_Problem statement_.
What lines in the material hold the string "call"? Copy out each of them.

· · · · · · ·

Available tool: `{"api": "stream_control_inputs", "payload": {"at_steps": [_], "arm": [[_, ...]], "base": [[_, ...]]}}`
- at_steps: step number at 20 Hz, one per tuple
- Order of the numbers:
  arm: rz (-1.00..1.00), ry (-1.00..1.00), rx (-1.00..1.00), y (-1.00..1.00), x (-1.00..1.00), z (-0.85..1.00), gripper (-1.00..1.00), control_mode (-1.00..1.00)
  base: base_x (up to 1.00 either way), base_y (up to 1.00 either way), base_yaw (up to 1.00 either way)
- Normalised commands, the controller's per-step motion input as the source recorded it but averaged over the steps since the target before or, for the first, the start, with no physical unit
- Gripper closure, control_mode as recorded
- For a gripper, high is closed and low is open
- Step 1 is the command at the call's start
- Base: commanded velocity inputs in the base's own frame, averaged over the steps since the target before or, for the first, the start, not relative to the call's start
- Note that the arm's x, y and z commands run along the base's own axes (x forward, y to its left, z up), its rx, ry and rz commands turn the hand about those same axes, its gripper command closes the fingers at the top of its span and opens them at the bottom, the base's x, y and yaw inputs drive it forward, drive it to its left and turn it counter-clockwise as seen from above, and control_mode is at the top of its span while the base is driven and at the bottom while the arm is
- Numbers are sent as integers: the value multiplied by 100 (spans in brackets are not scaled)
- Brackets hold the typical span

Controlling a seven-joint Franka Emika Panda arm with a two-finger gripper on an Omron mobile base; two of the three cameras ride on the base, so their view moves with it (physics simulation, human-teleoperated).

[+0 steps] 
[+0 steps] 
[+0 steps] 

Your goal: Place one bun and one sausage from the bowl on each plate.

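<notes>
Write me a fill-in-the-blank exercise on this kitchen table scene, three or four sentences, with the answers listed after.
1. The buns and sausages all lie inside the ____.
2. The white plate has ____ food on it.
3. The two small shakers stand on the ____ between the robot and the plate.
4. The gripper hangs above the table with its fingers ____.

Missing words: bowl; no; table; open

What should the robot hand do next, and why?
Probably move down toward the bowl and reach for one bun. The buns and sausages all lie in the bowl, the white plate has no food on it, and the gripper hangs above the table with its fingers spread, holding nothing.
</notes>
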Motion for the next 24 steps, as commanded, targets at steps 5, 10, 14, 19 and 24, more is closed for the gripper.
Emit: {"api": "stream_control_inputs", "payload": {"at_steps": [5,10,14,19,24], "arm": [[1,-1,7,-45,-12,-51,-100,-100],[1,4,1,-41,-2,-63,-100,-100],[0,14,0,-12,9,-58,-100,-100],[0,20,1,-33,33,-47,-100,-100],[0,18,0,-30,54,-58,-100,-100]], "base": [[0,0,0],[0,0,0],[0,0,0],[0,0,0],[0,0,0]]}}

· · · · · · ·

_Response to the exercise_.
- Step 1 is the command at the call's start
- Base: commanded velocity inputs in the base's own frame, averaged over the steps since the target before or, for the first, the start, not relative to the call's start

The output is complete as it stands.